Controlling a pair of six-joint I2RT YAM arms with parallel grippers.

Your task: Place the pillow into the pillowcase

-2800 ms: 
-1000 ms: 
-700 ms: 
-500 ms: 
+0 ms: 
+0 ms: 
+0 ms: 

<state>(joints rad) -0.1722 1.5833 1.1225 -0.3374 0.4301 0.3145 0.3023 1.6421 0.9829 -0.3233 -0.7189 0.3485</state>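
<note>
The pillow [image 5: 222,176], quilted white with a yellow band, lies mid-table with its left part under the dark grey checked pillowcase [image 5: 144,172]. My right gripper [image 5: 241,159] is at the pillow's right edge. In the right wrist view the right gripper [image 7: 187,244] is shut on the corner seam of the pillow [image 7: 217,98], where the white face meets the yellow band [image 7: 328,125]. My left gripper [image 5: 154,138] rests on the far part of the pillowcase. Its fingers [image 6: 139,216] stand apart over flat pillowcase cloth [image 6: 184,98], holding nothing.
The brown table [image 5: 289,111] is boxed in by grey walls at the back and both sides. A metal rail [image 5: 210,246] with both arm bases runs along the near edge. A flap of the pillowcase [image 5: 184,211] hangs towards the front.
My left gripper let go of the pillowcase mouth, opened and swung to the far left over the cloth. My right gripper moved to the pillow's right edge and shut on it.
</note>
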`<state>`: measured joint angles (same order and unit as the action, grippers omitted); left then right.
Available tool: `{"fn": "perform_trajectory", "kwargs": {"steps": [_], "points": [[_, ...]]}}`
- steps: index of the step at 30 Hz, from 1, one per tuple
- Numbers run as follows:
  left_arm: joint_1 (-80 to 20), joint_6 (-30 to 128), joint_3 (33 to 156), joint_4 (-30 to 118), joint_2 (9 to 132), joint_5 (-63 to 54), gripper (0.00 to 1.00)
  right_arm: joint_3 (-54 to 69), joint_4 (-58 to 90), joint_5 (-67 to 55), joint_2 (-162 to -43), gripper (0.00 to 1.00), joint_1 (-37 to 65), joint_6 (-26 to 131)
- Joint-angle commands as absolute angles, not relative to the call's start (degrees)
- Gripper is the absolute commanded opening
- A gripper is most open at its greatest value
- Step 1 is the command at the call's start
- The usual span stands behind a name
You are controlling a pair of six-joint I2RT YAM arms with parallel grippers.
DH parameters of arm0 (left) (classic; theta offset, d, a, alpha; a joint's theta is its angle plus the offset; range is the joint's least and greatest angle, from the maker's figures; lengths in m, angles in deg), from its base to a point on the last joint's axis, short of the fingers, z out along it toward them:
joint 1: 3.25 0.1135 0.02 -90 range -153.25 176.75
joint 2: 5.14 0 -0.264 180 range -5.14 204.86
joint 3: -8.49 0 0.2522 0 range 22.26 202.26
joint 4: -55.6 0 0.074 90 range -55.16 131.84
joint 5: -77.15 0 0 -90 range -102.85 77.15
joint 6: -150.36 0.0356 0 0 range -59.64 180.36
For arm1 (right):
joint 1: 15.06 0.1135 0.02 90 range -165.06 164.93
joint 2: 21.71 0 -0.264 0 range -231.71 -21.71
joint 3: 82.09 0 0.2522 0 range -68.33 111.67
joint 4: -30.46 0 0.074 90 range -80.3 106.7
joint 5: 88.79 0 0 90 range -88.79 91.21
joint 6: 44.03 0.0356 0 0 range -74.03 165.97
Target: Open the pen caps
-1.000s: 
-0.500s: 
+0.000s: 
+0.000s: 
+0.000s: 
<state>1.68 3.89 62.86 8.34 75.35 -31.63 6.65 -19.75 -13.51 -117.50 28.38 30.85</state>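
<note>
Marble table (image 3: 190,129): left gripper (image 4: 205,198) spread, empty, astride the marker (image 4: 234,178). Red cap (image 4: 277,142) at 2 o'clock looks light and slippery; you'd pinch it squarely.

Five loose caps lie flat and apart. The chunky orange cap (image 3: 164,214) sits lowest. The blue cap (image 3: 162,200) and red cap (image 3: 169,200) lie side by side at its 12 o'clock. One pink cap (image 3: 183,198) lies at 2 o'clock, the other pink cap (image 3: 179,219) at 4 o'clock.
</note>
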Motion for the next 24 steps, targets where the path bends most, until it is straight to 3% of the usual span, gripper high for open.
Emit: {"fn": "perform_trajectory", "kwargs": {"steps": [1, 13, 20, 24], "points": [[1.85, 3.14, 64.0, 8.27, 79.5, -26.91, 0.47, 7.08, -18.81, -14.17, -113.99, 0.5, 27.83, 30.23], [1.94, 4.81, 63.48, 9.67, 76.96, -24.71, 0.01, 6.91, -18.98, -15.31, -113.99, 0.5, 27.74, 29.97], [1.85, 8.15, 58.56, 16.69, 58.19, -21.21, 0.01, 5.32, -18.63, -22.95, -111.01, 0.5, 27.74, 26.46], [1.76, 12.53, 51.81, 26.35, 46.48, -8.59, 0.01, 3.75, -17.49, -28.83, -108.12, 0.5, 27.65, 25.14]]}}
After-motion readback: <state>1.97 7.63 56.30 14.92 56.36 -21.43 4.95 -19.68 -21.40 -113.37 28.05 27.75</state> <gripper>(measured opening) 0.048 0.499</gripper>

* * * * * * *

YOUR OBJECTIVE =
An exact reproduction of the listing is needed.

SOLUTION TO THE PROBLEM =
Controlling a pair of six-joint I2RT YAM arms with parallel grippers.

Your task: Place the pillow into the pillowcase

-2800 ms: 
-1000 ms: 
-700 ms: 
-500 ms: 
+0 ms: 
+0 ms: 
+0 ms: 

<state>(joints rad) -0.1722 1.5833 1.1225 -0.3374 0.4301 0.3145 0.3023 1.6421 0.9829 -0.3233 -0.7189 0.3485</state>
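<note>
The pillow [image 5: 222,176], quilted white with a yellow band, lies mid-table with its left part under the dark grey checked pillowcase [image 5: 144,172]. My right gripper [image 5: 241,159] is at the pillow's right edge. In the right wrist view the right gripper [image 7: 187,244] is shut on the corner seam of the pillow [image 7: 217,98], where the white face meets the yellow band [image 7: 328,125]. My left gripper [image 5: 154,138] rests on the far part of the pillowcase. Its fingers [image 6: 139,216] stand apart over flat pillowcase cloth [image 6: 184,98], holding nothing.
The brown table [image 5: 289,111] is boxed in by grey walls at the back and both sides. A metal rail [image 5: 210,246] with both arm bases runs along the near edge. A flap of the pillowcase [image 5: 184,211] hangs towards the front.
My left gripper let go of the pillowcase mouth, opened and swung to the far left over the cloth. My right gripper moved to the pillow's right edge and shut on it.
</note>
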`<state>`: measured joint angles (same order and unit as the action, grippers omitted); left then right.
Available tool: `{"fn": "perform_trajectory", "kwargs": {"steps": [_], "points": [[_, ...]]}}`
- steps: index of the step at 30 Hz, from 1, one per tuple
- Numbers run as follows:
  left_arm: joint_1 (-80 to 20), joint_6 (-30 to 128), joint_3 (33 to 156), joint_4 (-30 to 118), joint_2 (9 to 132), joint_5 (-63 to 54), gripper (0.00 to 1.00)
  right_arm: joint_3 (-54 to 69), joint_4 (-58 to 90), joint_5 (-67 to 55), joint_2 (-162 to -43), gripper (0.00 to 1.00), joint_1 (-37 to 65), joint_6 (-26 to 131)
- Joint-angle commands as absolute angles, not relative to the call's start (degrees)
- Gripper is the absolute commanded opening
- A gripper is most open at its greatest value
- Step 1 is the command at the call's start
- The usual span stands behind a name
You are controlling a pair of six-joint I2RT YAM arms with parallel grippers.
DH parameters of arm0 (left) (classic; theta offset, d, a, alpha; a joint's theta is its angle plus the offset; range is the joint's least and greatest angle, from the maker's figures; lengths in m, angles in deg), from its base to a point on the last joint's axis, short of the fingers, z out along it toward them:
joint 1: 3.25 0.1135 0.02 -90 range -153.25 176.75
joint 2: 5.14 0 -0.264 180 range -5.14 204.86
joint 3: -8.49 0 0.2522 0 range 22.26 202.26
joint 4: -55.6 0 0.074 90 range -55.16 131.84
joint 5: -77.15 0 0 -90 range -102.85 77.15
joint 6: -150.36 0.0356 0 0 range -59.64 180.36
For arm1 (right):
joint 1: 15.06 0.1135 0.02 90 range -165.06 164.93
joint 2: 21.71 0 -0.264 0 range -231.71 -21.71
joint 3: 82.09 0 0.2522 0 range -68.33 111.67
joint 4: -30.46 0 0.074 90 range -80.3 106.7
joint 5: 88.79 0 0 90 range -88.79 91.21
joint 6: 44.03 0.0356 0 0 range -74.03 165.97
Target: Open the pen caps
-1.000s: 
-0.500s: 
+0.000s: 
+0.000s: 
+0.000s: 
<state>1.68 3.89 62.86 8.34 75.35 -31.63 6.65 -19.75 -13.51 -117.50 28.38 30.85</state>
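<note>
Marble table (image 3: 190,129): left gripper (image 4: 205,198) spread, empty, astride the marker (image 4: 234,178). Red cap (image 4: 277,142) at 2 o'clock looks light and slippery; you'd pinch it squarely.

Five loose caps lie flat and apart. The chunky orange cap (image 3: 164,214) sits lowest. The blue cap (image 3: 162,200) and red cap (image 3: 169,200) lie side by side at its 12 o'clock. One pink cap (image 3: 183,198) lies at 2 o'clock, the other pink cap (image 3: 179,219) at 4 o'clock.
</note>
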Motion for the next 24 steps, targets where the path bends most, until it is straight to 3% of the usual span, gripper high for open.
Emit: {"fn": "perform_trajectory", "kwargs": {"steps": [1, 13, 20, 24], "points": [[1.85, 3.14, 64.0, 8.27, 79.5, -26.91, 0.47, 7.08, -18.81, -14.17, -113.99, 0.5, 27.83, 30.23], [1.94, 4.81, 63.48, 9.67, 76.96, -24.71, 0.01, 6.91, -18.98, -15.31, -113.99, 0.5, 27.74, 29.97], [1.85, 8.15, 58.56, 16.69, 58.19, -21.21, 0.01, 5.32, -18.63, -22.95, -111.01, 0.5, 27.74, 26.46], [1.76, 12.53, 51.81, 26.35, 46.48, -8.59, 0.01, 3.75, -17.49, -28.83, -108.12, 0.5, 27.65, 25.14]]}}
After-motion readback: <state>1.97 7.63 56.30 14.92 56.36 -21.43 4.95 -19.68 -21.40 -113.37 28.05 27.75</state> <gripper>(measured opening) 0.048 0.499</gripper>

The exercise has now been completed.